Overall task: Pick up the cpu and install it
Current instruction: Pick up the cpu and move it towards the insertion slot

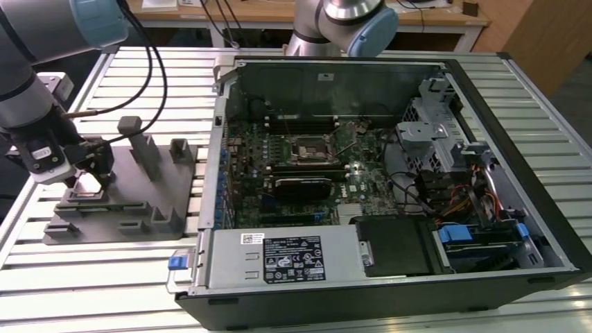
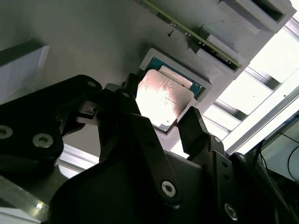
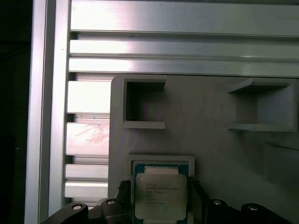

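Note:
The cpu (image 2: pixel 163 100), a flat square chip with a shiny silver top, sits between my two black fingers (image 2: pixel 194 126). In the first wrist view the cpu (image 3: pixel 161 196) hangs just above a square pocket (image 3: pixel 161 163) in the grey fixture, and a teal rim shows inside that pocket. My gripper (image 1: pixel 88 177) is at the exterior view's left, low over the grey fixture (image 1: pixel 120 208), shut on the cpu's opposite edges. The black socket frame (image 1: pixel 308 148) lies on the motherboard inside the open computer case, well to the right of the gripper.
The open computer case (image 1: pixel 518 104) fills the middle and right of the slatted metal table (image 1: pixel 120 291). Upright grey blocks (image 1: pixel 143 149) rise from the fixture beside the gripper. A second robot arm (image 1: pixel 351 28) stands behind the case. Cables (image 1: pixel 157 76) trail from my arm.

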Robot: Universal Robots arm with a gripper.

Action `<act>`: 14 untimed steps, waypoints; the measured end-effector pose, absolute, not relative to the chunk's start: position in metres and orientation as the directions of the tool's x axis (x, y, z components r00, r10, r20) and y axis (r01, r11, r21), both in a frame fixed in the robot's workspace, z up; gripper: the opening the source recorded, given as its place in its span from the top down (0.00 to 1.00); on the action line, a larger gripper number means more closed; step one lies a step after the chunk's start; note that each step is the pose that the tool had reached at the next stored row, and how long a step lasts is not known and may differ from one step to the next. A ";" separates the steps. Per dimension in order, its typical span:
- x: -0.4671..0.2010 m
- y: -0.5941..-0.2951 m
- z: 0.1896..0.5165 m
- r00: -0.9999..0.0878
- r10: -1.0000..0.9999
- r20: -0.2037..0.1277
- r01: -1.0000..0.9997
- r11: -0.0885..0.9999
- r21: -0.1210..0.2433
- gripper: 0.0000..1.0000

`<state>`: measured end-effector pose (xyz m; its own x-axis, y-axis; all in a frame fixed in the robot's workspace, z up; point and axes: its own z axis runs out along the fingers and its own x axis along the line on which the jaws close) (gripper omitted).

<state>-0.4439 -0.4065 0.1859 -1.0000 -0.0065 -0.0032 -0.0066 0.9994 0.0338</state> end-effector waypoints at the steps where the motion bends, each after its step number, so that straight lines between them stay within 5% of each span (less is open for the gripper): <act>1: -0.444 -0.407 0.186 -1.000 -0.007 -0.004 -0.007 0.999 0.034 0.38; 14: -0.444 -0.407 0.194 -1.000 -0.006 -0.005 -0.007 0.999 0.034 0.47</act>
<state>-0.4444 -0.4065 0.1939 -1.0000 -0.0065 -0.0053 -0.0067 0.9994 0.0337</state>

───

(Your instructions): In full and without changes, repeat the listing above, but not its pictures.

(Response to this task):
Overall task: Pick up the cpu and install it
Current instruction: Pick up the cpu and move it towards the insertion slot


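Note:
The cpu (image 2: pixel 163 100), a flat square chip with a shiny silver top, sits between my two black fingers (image 2: pixel 194 126). In the first wrist view the cpu (image 3: pixel 161 196) hangs just above a square pocket (image 3: pixel 161 163) in the grey fixture, and a teal rim shows inside that pocket. My gripper (image 1: pixel 88 177) is at the exterior view's left, low over the grey fixture (image 1: pixel 120 208), shut on the cpu's opposite edges. The black socket frame (image 1: pixel 308 148) lies on the motherboard inside the open computer case, well to the right of the gripper.
The open computer case (image 1: pixel 518 104) fills the middle and right of the slatted metal table (image 1: pixel 120 291). Upright grey blocks (image 1: pixel 143 149) rise from the fixture beside the gripper. A second robot arm (image 1: pixel 351 28) stands behind the case. Cables (image 1: pixel 157 76) trail from my arm.
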
Robot: Universal Robots arm with a gripper.

Action `<act>`: 14 untimed steps, waypoints; the measured end-effector pose, absolute, not relative to the chunk's start: position in metres and orientation as the directions of the tool's x axis (x, y, z components r00, r10, r20) and y axis (r01, r11, r21), both in a frame fixed in the robot's workspace, z up; gripper: the opening the source recorded, given as its place in its span from the top down (0.00 to 1.00); on the action line, a larger gripper number means more closed; step one lies a step after the chunk's start; note that each step is the pose that the tool had reached at the next stored row, and how long a step lasts is not known and may differ from one step to the next. A ";" separates the steps. Per dimension in order, its typical span:
- x: -0.4671..0.2010 m
- y: -0.5941..-0.2951 m
- z: 0.1896..0.5165 m
- r00: -0.9999..0.0878
- r10: -1.0000..0.9999
- r20: -0.2037..0.1277
- r01: -1.0000..0.9997
- r11: -0.0885..0.9999
- r21: -0.1210..0.2433
- gripper: 0.0000..1.0000

`<state>`: measured end-effector pose (xyz m; its own x-axis, y-axis; all in a frame fixed in the robot's workspace, z up; point and axes: its own z axis runs out along the fingers and its own x axis along the line on which the jaws close) (gripper omitted).

<state>-0.4439 -0.4065 0.1859 -1.0000 -0.0065 -0.0032 -0.0066 0.9994 0.0338</state> end-effector waypoints at the steps where the motion bends, each after its step number, so that straight lines between them stay within 5% of each span (less is open for the gripper): <act>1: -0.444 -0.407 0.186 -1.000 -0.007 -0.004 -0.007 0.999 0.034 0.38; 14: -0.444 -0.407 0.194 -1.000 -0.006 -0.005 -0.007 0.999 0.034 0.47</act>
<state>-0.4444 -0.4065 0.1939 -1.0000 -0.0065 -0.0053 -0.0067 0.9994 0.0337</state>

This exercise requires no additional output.